Governor Martin O’Malley is working toward increased collaboration between Maryland and Israeli companies. During his eight-day trade mission to Israel and Jordan, he launched the Maryland/Israel Development Partnership to fund joint development efforts in the cybersecurity and life sciences sectors, the Maryland Department of Business & Economic Development announced Sunday.
“Innovation is not a solo act. History has shown that we can speed our path to discovery through collaboration and partnership,” O’Malley said in a statement. “I am pleased to announce the creation of the Maryland/Israel Development Partnership and look forward to what we will achieve when we bring together the bright minds and talented entrepreneurs in Maryland and Israel to tackle the great challenges facing our planet.”
Israel Chief Scientist Avi Hasson discussed the partnership with the governor on Sunday.
“This alliance represents a commitment to ensure the long-term success of our economy by exploring the common interests and growth opportunities of innovation internationally,” Hasson said in a statement. “It provides an important platform to strengthen the ties between Maryland and Israel, two regions rich in life science and cyber security knowledge, and we look forward to the visionary products and technologies that will result.”

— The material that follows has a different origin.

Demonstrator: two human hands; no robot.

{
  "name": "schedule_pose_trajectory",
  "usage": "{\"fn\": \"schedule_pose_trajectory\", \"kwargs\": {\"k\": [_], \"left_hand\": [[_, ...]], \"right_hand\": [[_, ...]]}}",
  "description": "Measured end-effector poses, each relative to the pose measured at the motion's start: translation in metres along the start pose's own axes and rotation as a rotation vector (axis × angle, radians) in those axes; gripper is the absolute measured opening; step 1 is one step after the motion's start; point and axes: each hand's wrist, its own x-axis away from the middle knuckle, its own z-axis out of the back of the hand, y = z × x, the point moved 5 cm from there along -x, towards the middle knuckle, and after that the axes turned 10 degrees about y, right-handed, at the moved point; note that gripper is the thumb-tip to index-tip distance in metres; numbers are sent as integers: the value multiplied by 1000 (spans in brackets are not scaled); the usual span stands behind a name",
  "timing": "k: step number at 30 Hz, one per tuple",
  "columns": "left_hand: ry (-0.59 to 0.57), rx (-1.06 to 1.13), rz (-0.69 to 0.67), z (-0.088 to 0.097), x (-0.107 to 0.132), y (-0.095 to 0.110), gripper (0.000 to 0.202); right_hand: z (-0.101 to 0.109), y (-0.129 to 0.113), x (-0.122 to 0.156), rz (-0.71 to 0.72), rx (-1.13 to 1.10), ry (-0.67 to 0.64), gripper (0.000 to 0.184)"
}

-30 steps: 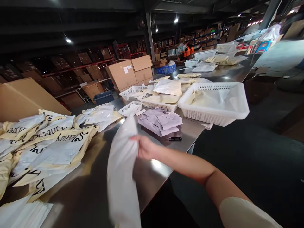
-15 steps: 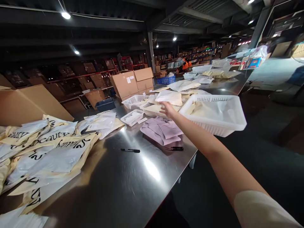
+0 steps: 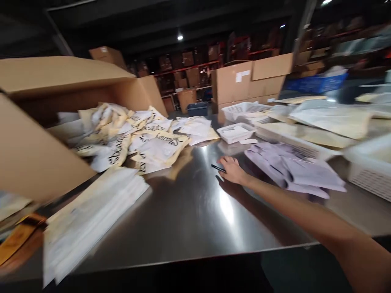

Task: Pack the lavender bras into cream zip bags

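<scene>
My right hand (image 3: 232, 171) reaches in from the right over the steel table (image 3: 183, 228), its fingers closed around a slim black marker pen (image 3: 218, 168). Dark shadows of hand and pen fall on the metal just below them. To the right of the hand lies a folded pile of lilac fabric or soft bags (image 3: 287, 165). A small white basket (image 3: 236, 132) stands behind the hand, a white card (image 3: 248, 141) beside it. My left hand is out of view.
Printed mailing bags (image 3: 161, 146) spill from a large open carton (image 3: 70, 69) at left. A stack of white packets (image 3: 94, 219) lies near the front edge, by a blurred yellow-orange object (image 3: 18, 240). White baskets (image 3: 371, 175) and more packets (image 3: 332, 118) crowd the right.
The view has swung left, showing the open carton and packet stack. My right hand has moved from the packets by the baskets to the marker pen and closed on it.
</scene>
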Motion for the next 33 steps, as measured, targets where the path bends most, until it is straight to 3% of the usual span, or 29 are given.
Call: {"fn": "schedule_pose_trajectory", "kwargs": {"k": [3,5,7,10,13,18,20,22,26,33], "left_hand": [[126,-35,-9,42,75,-56,12],[258,-136,-123,63,97,-73,13],[390,-296,-274,81,92,-75,14],[474,-527,-458,92,50,-59,16],[431,-732,-564,78,-16,-30,20],[410,-848,-583,31,-140,19,48],[411,-907,-562,14,-181,32,54],[379,-976,-546,1,-209,39,47],[257,-1102,-605,-17,-228,40,27],[95,-1207,-631,-49,-202,15,31]], "right_hand": [[-53,-53,10,219,91,-27,40],[-80,-75,18,315,155,-13,35],[-93,-82,22,319,168,20,33],[-95,-75,23,198,160,72,32],[-90,-71,24,142,155,55,30],[-87,-72,25,94,174,27,22],[-87,-71,25,72,174,26,19],[-86,-69,24,47,172,35,17],[-87,-64,20,-1,160,56,14],[-87,-66,19,-14,140,37,16]]}}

Leaders in government and business in Maryland and Israel plan to work together to fund research partnerships.
According to DBED:
Maryland’s Department of Business and Economic Development (DBED) and the Office of the Chief Scientist in the Israeli Ministry of Industry, Trade and Labor will decide together which research partnerships to fund. Through the Maryland Venture Fund, DBED will fund up to half of the Maryland company’s research costs in the form of convertible debt or equity, with a cap of $400,000 per project. Beyond that investment, the company could also be eligible for Maryland’s Biotechnology Investment Incentive Tax Credit, which was recently increased to $10 million per year, or the Cybersecurity Investment Incentive Tax Credit, which was created by Governor O’Malley and the General Assembly in the legislative session that concluded this month. Initial application forms are due July 31 and the partnership will begin accepting them immediately. Awards will be announced in January 2014.
In a coordinated effort, O’Malley also helped create a new Maryland/Israel Advisory Board last week.
Israel plays a major role in Maryland’s economy. It is the state’s 43rd largest trading partner with $51.1 million in product exports, mostly chemicals, transportation equipment, and computer and electronic products, according to DBED. About 20 Israeli companies maintain offices in Maryland, including Teva BioPharmaceuticals, Rafael Advanced Defense Systems Ltd. and IMI Services (a subsidiary of Israel Military Industries).
Included in his trade mission, Governor O’Malley also met with Salam Fayyad, Prime Minister of the Palestinian Authority, to discuss Middle Eastern issues and relations between Israel and Palestine, according to DBED.